O segundo abuso aconteceu quando eu tinha mais ou menos 30 anos e demorou pra cair a ficha de que se tratava de um estupro. Na verdade eu me sentia tão culpada que negava o que havia acontecido. Tinha saído com um cara e após ter bebido um pouco além da conta, apaguei e acordei com ele me penetrando e não consegui ter nenhuma reação, só rezava pra acabar logo. Talvez por não ter reagido a culpa tem sido minha companheira por todos esses anos. 

O terceiro abuso aconteceu mais ou menos 01 ano após o segundo, dessa vez eu havia aceitado carona de um “amigo”. Após várias investidas dele, de dizer que NÃO e empurrá-lo, cansei de lutar e ele me estuprou. Novamente eu não consegui dizer nada e esse silêncio anda de mãos dadas com a culpa até hoje.

Eu li há um tempo atrás um artigo que falava sobre as repercussões do abuso sexual da infância na vida adulta e me identifico com todos. Alguns deles são: Gravidez precoce, conduta hipersexualizada, dificuldades para ter orgasmo, baixa autoestima, depressão, comportamento autodestrutivo e etc. Acredito que tudo isso me levou a um altíssimo grau de vulnerabilidade me deixando exposta a novas situações.

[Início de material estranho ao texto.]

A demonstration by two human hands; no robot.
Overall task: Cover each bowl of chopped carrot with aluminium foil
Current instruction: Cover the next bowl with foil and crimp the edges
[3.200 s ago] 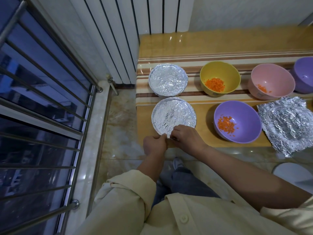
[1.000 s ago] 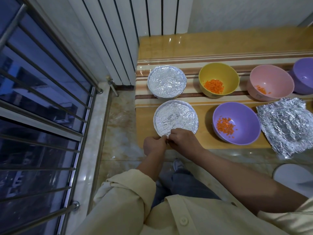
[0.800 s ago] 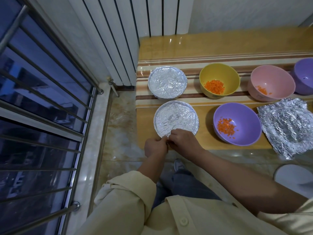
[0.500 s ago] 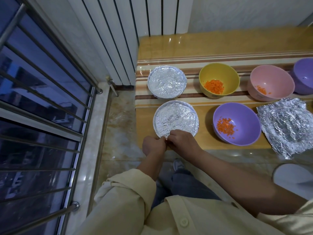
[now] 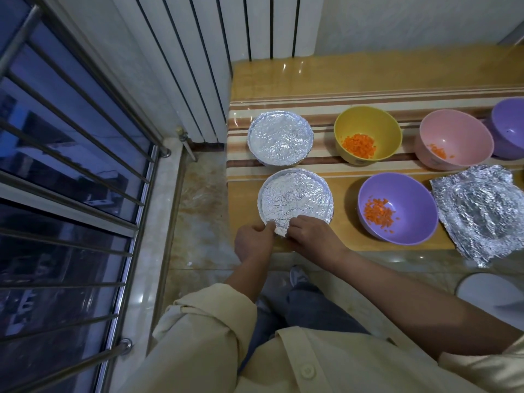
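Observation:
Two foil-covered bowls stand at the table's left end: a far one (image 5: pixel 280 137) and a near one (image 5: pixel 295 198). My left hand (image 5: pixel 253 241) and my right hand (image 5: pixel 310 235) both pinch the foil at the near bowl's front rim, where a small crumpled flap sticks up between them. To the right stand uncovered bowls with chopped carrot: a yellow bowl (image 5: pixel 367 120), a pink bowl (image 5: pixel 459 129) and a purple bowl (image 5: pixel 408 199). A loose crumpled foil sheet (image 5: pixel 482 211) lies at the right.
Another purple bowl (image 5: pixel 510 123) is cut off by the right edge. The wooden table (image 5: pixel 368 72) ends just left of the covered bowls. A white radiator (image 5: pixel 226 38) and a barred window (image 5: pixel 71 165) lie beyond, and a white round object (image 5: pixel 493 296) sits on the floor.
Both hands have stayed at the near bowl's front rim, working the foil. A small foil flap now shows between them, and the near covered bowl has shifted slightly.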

O fato de escrever sobre isso agora é não ter mais medo. Não tenho medo dos monstros disfarçados de homens, não tenho medo do julgamento dos outros e nem do meu. Romper com esse silêncio é romper com esse círculo de dominação e controle sobre meu corpo; é me reconciliar com a criança e a mulher que fui e sou; é valorizar a minha coragem e força de ser quem eu sou e proclamar em nome de todas as forças e das minhas ancestrais que enquanto meninas, mulheres, negras, não tiverem autonomia sobre seus corpos não haverá paz.